Excerpts from a dataset
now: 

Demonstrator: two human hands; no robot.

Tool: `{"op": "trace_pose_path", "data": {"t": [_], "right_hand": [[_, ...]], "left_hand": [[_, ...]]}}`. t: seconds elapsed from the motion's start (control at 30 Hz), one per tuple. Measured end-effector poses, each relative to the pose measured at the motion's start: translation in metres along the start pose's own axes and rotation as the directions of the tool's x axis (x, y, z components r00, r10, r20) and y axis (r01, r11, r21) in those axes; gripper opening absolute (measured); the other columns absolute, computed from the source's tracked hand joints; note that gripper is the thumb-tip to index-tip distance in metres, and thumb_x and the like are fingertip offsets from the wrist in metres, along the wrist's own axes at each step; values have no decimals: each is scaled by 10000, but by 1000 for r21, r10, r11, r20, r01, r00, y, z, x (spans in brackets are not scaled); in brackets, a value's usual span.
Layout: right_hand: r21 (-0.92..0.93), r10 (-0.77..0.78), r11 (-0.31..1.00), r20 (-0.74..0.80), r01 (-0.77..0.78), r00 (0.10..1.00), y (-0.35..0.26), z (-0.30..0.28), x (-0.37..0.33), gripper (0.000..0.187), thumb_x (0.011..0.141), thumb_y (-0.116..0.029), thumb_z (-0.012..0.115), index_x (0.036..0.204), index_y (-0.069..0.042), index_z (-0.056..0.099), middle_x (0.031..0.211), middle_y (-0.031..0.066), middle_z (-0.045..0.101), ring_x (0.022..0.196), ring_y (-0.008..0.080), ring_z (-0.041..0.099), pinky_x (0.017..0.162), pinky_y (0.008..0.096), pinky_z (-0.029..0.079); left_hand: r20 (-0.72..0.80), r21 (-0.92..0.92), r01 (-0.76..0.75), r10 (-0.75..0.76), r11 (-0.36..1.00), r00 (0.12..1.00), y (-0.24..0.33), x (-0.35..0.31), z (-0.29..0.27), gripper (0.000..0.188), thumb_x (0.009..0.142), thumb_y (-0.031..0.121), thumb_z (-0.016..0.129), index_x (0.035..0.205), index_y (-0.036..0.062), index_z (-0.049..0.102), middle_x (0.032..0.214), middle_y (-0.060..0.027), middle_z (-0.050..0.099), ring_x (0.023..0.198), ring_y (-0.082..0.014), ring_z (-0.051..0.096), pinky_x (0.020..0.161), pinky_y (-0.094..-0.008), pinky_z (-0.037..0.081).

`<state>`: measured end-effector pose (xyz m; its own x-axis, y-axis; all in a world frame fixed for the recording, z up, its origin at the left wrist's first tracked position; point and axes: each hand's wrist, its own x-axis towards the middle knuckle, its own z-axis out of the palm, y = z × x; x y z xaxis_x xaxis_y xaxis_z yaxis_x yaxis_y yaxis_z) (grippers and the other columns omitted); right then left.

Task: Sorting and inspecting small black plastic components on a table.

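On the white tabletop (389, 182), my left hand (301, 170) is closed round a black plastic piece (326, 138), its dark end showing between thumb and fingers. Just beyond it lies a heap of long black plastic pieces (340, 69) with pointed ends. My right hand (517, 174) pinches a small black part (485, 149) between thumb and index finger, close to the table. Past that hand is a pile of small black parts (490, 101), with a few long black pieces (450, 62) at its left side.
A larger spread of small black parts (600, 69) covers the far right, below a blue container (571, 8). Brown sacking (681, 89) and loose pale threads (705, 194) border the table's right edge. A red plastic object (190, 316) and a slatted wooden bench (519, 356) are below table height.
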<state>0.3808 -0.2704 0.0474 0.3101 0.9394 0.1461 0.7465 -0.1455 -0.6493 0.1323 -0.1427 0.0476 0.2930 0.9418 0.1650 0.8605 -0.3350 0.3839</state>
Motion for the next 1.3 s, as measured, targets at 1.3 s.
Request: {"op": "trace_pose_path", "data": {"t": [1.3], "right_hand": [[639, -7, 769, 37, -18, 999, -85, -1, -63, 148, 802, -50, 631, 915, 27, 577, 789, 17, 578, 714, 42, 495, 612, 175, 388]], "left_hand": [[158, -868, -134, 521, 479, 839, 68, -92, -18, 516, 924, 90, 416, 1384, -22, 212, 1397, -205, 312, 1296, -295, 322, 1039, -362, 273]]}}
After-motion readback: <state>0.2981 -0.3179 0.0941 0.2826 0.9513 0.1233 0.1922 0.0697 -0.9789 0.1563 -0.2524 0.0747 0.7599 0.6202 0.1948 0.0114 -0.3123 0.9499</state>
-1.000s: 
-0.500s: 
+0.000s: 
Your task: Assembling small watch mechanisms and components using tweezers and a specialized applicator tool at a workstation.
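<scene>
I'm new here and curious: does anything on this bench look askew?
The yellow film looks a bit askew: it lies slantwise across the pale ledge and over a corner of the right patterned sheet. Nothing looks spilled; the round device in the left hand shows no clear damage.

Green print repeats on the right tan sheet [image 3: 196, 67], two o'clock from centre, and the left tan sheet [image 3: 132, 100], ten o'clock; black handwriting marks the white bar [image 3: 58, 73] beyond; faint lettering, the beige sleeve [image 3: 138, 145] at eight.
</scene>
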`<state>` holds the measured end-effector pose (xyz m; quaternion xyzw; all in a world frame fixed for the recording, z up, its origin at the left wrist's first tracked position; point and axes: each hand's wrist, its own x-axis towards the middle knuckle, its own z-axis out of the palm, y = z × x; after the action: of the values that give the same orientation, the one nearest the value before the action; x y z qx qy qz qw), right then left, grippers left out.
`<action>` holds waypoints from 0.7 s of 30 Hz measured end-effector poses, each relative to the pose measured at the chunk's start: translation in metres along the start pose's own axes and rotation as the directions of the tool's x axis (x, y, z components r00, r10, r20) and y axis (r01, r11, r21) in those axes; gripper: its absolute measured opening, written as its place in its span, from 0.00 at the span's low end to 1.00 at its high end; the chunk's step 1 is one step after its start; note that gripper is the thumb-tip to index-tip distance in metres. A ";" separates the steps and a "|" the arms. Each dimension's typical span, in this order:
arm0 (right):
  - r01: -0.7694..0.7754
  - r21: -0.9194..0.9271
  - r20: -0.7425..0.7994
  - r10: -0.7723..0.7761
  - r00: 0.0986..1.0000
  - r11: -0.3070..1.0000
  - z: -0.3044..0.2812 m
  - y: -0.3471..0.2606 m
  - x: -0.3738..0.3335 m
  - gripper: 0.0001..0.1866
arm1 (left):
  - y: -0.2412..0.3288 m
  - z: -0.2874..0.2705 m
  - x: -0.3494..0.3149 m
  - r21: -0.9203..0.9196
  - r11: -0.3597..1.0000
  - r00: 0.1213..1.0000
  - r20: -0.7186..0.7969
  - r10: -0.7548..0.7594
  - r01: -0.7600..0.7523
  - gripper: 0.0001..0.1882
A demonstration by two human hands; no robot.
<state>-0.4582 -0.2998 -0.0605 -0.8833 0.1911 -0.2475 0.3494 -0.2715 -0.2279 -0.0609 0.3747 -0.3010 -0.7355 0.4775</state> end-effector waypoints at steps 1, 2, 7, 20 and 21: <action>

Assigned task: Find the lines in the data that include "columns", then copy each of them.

Result below:
Tool: `{"op": "trace_pose_path", "data": {"t": [_], "right_hand": [[_, ...]], "left_hand": [[_, ...]]}}`. t: seconds elapsed from the motion's start (control at 30 Hz), one per tuple. Measured end-effector poses, each relative to the pose measured at the motion's start: translation in metres along the start pose's own axes and rotation as the directions of the tool's x axis (x, y, z components r00, r10, r20) and y axis (r01, r11, r21) in those axes; gripper opening absolute (measured); the other columns absolute, computed from the source's tracked hand joints; note that gripper is the thumb-tip to index-tip distance in metres, and thumb_x and the like are fingertip offsets from the wrist in metres, along the wrist's own axes at each step; values have no decimals: each is scaled by 10000, but by 1000 for r21, r10, r11, r20, r01, r00, y, z, x (spans in brackets are not scaled); in brackets, a value's usual span.
`<state>`: measured end-effector pose (xyz m; its own x-axis, y-axis; all in a world frame fixed for the recording, z up, its origin at the left wrist's first tracked position; point and axes: each hand's wrist, its own x-axis towards the middle knuckle, its own z-axis out of the palm, y = z × x; x y z xaxis_x xaxis_y xaxis_z yaxis_x yaxis_y yaxis_z) (grippers and the other columns omitted); right then left.

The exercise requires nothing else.